▶ **EXERCISE GOAL**
Return all of the listing word for word; the pictures stay out.
(DATASET EXTRACT Opens)
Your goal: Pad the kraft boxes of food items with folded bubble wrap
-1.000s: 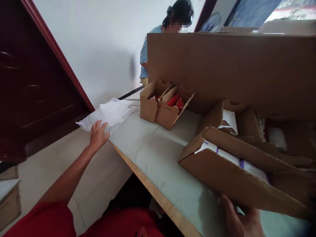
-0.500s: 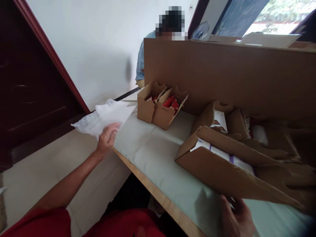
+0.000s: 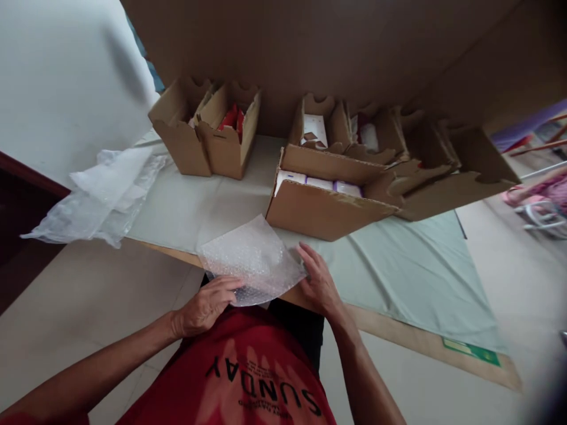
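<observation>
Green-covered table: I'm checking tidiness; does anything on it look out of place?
Yes, mildly: a rumpled translucent white plastic pile overhangs the table at left, and the brown cardboard box with white and purple packs sits crosswise in front of other brown boxes that run front to back.

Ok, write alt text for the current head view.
A person's left hand holds a bubble wrap sheet at the edge of a table, right hand beside its other edge. Open cardboard boxes stand beyond; translucent packaging lies at left.

Likely a packing workroom: bubble wrap (image 3: pixel 252 254) at near edge of cloth-covered table (image 3: pixel 411 277), plastic sheets (image 3: pixel 100 195) at left end, cardboard bins (image 3: pixel 224 152) farther back; tiled floor (image 3: pixel 150 283).
</observation>
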A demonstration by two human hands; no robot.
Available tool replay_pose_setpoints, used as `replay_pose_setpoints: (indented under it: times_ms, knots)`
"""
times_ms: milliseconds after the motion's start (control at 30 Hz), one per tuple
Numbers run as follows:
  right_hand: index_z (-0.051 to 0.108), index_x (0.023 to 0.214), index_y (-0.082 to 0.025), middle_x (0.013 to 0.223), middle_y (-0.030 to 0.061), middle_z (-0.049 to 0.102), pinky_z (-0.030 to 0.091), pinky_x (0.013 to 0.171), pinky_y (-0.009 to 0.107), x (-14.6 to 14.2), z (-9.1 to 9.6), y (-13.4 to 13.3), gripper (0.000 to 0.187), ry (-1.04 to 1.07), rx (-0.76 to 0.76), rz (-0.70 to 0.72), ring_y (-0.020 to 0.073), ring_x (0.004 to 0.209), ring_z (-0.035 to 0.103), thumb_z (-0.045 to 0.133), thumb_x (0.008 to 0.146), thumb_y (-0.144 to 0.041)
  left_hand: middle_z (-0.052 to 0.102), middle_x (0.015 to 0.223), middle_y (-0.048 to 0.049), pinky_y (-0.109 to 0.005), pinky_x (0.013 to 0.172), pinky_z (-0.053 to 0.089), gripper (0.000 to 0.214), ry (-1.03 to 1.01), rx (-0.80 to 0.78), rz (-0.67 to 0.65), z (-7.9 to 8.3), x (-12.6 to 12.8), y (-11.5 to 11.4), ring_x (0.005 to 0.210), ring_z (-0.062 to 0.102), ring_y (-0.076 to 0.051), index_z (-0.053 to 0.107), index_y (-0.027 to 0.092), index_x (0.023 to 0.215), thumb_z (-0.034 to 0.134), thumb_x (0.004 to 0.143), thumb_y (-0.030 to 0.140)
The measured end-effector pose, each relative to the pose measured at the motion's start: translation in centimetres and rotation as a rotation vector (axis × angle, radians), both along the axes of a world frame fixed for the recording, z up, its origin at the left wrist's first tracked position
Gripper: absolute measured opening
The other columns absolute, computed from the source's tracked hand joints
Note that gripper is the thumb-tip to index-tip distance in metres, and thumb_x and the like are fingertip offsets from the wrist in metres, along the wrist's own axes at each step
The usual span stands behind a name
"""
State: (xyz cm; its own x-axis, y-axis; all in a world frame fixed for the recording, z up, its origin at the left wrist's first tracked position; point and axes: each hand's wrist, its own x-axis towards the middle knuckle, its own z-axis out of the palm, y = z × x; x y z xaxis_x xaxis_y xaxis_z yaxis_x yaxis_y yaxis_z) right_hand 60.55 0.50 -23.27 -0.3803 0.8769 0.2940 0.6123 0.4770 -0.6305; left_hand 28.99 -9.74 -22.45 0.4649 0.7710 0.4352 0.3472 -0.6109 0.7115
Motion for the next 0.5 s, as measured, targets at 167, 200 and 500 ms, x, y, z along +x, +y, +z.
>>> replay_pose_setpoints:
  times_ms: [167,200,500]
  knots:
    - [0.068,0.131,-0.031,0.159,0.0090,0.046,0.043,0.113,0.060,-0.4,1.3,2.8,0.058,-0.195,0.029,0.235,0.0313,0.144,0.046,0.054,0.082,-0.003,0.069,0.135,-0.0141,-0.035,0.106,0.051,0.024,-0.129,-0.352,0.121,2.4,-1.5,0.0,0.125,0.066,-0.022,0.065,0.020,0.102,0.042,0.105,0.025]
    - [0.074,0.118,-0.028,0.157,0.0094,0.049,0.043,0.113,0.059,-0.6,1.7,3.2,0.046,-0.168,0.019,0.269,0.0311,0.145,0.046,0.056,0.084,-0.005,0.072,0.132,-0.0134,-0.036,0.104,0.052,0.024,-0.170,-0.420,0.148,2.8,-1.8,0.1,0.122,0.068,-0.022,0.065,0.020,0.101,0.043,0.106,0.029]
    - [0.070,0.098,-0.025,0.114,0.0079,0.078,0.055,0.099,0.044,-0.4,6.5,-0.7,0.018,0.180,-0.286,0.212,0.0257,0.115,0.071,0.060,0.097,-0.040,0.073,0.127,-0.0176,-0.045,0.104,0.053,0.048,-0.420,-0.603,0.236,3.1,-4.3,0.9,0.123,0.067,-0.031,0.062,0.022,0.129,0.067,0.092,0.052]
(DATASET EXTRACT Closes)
▶ **WORKED SOLUTION**
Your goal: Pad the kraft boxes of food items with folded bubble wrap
-1.000s: 
-0.500s: 
+0.000s: 
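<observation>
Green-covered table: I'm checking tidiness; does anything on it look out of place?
Yes, mildly: a rumpled translucent white plastic pile overhangs the table at left, and the brown cardboard box with white and purple packs sits crosswise in front of other brown boxes that run front to back.

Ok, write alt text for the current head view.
A person's left hand holds a bubble wrap sheet at the edge of a table, right hand beside its other edge. Open cardboard boxes stand beyond; translucent packaging lies at left.

Likely a packing workroom: bubble wrap (image 3: pixel 252 254) at near edge of cloth-covered table (image 3: pixel 411 277), plastic sheets (image 3: pixel 100 195) at left end, cardboard bins (image 3: pixel 224 152) farther back; tiled floor (image 3: pixel 150 283).
</observation>
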A demonstration by two human hands; no robot.
Available tool replay_pose_setpoints, used as `replay_pose_setpoints: (indented under it: times_ms, knots)`
"""
times_ms: milliseconds after the motion's start (control at 30 Hz), one per tuple
Numbers run as follows:
  right_hand: index_z (-0.051 to 0.108), index_x (0.023 to 0.214), index_y (-0.082 to 0.025), middle_x (0.013 to 0.223), middle_y (-0.030 to 0.061), middle_z (-0.049 to 0.102), pinky_z (-0.030 to 0.091), pinky_x (0.013 to 0.171), pinky_y (-0.009 to 0.107), x (-14.6 to 14.2), z (-9.1 to 9.6), y (-13.4 to 13.3), gripper (0.000 to 0.187), ry (-1.04 to 1.07), rx (-0.76 to 0.76), rz (-0.70 to 0.72), ring_y (-0.020 to 0.073), ring_x (0.004 to 0.209), ring_z (-0.035 to 0.103), thumb_z (-0.045 to 0.133), thumb_x (0.008 to 0.146), thumb_y (-0.144 to 0.041)
  left_hand: middle_z (-0.052 to 0.102), middle_x (0.015 to 0.223), middle_y (-0.048 to 0.049), pinky_y (-0.109 to 0.005), pinky_x (0.013 to 0.172), pinky_z (-0.053 to 0.089), gripper (0.000 to 0.214), ry (-1.03 to 1.01), rx (-0.80 to 0.78), rz (-0.67 to 0.65), z (-7.9 to 8.3), x (-12.6 to 12.8), y (-11.5 to 11.4), ring_x (0.005 to 0.210), ring_z (-0.062 to 0.102), ring_y (-0.076 to 0.051), index_z (-0.053 to 0.107), index_y (-0.027 to 0.092), index_x (0.023 to 0.215), thumb_z (-0.034 to 0.134), thumb_x (0.004 to 0.143), thumb_y (-0.030 to 0.140)
The measured end-effector pose, each relative to the pose measured at the motion's start: translation in centimetres and rotation as a rotation vector (axis × angle, radians), both along the axes of a world frame fixed for the recording, z up, its origin at the left wrist's first tracked position
Gripper: absolute measured opening
The other columns absolute, computed from the source's tracked hand joints
Note that gripper is the thumb-tip to index-tip distance in metres, and thumb_x and the like are fingertip offsets from the wrist in metres, along the wrist's own axes at each step
The usual span stands behind a name
"""
State: (xyz cm; its own x-axis, y-axis; all in a world frame fixed for the recording, z up, its origin at the left wrist's first tracked position; point and axes: each hand's wrist, its own x-axis towards the middle knuckle, its own z-axis out of the palm, y = z × x; x y z xaxis_x xaxis_y xaxis_z yaxis_x yaxis_y yaxis_z) right_hand 60.55 0.50 -23.27 -0.3803 0.8769 0.2940 0.6123 0.4770 -0.6305; left_hand 28.99 -9.74 -22.45 0.4649 0.7710 0.4352 0.3472 -0.6109 0.7115
Motion for the next 0.5 s, as measured, targets at 167, 200 and 500 ms, x, y, z along +x, +y, +z.
>>> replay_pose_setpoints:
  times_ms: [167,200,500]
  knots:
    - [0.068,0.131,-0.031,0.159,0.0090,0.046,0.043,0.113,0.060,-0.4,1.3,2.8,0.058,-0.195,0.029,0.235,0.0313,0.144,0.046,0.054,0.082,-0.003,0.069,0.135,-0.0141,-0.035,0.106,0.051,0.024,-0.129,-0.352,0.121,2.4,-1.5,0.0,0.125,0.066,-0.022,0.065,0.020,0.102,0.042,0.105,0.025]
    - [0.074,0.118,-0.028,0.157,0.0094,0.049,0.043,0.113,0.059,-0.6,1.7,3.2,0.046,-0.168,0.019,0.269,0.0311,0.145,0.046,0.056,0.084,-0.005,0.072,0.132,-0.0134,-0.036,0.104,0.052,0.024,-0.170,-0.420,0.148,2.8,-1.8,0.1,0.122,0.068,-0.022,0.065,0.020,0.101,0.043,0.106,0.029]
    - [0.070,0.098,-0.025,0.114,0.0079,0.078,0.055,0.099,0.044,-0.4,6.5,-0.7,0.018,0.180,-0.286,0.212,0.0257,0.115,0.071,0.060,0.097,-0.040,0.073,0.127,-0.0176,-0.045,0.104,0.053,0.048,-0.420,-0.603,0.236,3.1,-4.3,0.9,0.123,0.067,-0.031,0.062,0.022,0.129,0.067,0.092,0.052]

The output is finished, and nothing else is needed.